Spatial distribution of electrically induced high frequency vibration on basilar membrane
Introduction
The outer hair cells (OHCs) of mammalian organ of Corti are able to convert electrical fluctuation of their transmembrane potential to cell length variation. This, the so-called OHC electromotility, has been demonstrated in isolated OHC experiments (Brownell et al., 1985, Kachar et al., 1986, Ashmore, 1987, Santos-Sacchi and Dilger, 1988, Frank et al., 1999). The motility is fast enough to follow changes in the membrane potential at auditory and ultrasonic frequencies (Dallos and Evans, 1995b, Frank et al., 1999). The OHC electromotility in vivo is considered to function within a cycle-by-cycle sound amplification mechanism by feeding back mechanical energy with the correct phase to the basilar membrane (BM) to enhance vibration or drive the BM. It has been shown in vivo that electrical stimulation applied into the cochlea can evoke otoacoustic emissions (Hubbard and Mountain, 1983, Nuttall and Ren, 1995, Ren et al., 1996, Nuttall et al., 2001) and induce BM motion (Xue et al., 1995, Nuttall et al., 2003, Grosh et al., 2004).
Based on the membrane resistance and capacitance of OHCs, a low-pass membrane filtering will occur, restricting the OHC electromotility force or stiffness change at high frequencies (Housley and Ashmore, 1992, Santos-Sacchi, 1992, Preyer and Gummer, 1996).
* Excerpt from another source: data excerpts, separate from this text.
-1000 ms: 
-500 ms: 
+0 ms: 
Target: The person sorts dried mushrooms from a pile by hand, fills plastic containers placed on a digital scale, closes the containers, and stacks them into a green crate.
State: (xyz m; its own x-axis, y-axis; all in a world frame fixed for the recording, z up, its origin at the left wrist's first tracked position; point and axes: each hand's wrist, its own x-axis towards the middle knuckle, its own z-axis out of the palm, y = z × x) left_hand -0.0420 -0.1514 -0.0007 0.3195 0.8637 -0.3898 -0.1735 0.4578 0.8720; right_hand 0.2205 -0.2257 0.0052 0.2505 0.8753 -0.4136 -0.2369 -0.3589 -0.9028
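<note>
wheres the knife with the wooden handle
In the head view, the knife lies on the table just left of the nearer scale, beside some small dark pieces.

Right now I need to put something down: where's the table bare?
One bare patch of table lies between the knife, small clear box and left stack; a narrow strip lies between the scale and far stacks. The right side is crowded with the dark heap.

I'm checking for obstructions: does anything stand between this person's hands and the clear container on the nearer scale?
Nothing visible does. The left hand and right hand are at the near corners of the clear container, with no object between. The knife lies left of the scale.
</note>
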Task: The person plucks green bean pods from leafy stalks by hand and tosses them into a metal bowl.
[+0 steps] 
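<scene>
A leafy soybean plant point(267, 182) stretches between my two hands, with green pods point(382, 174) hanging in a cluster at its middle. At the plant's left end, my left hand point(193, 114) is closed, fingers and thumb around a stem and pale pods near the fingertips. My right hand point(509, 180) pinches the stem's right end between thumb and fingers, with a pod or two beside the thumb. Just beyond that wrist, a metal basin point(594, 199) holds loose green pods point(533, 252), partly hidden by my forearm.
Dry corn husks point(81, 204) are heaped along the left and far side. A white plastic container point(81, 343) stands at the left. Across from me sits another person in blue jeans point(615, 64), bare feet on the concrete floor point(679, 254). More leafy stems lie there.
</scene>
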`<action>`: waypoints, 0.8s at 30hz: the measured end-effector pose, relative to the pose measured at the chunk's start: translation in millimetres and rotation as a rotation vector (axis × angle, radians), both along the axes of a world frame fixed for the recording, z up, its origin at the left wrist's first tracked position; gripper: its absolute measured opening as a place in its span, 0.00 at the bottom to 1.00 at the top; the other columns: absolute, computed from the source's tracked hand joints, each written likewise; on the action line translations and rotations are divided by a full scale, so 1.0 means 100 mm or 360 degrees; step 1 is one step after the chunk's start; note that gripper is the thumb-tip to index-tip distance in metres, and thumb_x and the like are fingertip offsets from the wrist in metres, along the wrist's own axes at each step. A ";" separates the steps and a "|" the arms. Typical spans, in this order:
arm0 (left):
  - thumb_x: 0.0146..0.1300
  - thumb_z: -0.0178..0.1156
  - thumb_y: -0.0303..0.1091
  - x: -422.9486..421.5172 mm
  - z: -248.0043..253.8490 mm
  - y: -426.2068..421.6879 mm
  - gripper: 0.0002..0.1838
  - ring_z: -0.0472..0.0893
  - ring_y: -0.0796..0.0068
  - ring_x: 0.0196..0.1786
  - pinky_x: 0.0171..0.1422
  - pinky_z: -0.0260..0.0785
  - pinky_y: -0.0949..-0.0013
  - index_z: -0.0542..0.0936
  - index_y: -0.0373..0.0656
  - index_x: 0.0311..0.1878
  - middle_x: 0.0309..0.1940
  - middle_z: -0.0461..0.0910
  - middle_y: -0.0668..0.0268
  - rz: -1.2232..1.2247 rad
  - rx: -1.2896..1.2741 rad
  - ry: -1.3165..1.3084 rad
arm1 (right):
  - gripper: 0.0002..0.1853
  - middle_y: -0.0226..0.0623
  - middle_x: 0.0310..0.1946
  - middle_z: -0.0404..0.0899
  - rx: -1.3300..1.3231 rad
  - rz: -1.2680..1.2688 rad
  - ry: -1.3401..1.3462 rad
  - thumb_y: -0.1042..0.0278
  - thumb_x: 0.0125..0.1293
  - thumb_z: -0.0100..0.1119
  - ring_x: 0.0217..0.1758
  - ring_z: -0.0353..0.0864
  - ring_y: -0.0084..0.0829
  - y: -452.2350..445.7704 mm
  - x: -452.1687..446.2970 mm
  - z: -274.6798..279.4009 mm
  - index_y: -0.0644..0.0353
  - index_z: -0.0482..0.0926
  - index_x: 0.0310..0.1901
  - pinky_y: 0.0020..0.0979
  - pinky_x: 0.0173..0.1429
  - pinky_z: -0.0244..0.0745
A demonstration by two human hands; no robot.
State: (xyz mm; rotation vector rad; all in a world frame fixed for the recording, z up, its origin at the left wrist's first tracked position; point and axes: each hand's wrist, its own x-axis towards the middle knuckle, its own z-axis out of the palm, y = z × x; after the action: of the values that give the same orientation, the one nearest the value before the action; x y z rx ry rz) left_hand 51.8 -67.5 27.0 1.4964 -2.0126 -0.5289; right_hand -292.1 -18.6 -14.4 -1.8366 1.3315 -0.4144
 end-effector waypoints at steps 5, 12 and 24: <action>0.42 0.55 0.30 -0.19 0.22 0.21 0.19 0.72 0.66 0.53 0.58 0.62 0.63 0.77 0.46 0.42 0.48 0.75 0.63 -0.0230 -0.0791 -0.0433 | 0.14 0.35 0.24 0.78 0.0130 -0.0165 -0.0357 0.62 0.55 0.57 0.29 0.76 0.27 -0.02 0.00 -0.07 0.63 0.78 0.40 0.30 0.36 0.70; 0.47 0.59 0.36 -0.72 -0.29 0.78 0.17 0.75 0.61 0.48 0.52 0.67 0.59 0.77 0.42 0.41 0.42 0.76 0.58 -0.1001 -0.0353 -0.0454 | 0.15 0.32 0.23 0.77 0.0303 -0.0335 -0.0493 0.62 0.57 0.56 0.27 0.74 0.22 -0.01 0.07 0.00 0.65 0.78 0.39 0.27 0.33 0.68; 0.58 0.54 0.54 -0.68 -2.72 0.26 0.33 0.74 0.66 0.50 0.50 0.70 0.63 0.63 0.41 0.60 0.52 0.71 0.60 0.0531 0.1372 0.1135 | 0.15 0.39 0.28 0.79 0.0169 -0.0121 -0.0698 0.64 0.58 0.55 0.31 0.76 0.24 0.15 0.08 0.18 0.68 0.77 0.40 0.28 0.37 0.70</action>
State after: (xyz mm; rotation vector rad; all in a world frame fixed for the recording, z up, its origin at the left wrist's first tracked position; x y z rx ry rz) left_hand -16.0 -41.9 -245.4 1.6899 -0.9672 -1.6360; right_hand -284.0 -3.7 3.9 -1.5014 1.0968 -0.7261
Nevertheless, OHC electromotility was observed at least up to 79 kHz in an isolated OHCs experiment (Frank et al., 1999). Our previous in vivo studies have shown a high frequency BM motion above the best frequency (BF) extending to 100 kHz evoked with electrical stimulation at the round window (RW) or across the cochlear duct (Nuttall et al., 2003, Grosh et al., 2004). In these studies, the velocity magnitude spectrum above BF showed a low of BM velocity, called a “dip”, at a frequency around 50 kHz when the measurement was taken at a location about 14.9 mm from the apex (a BF location of 17 kHz). We defined the dip frequency (DF) as the frequency with the lowest magnitude and a rapid phase transition. A different pattern of BM motion evoked with electrical stimulation was also observed at the tunnel of Corti compared to the OHC region (Grosh et al., 2004).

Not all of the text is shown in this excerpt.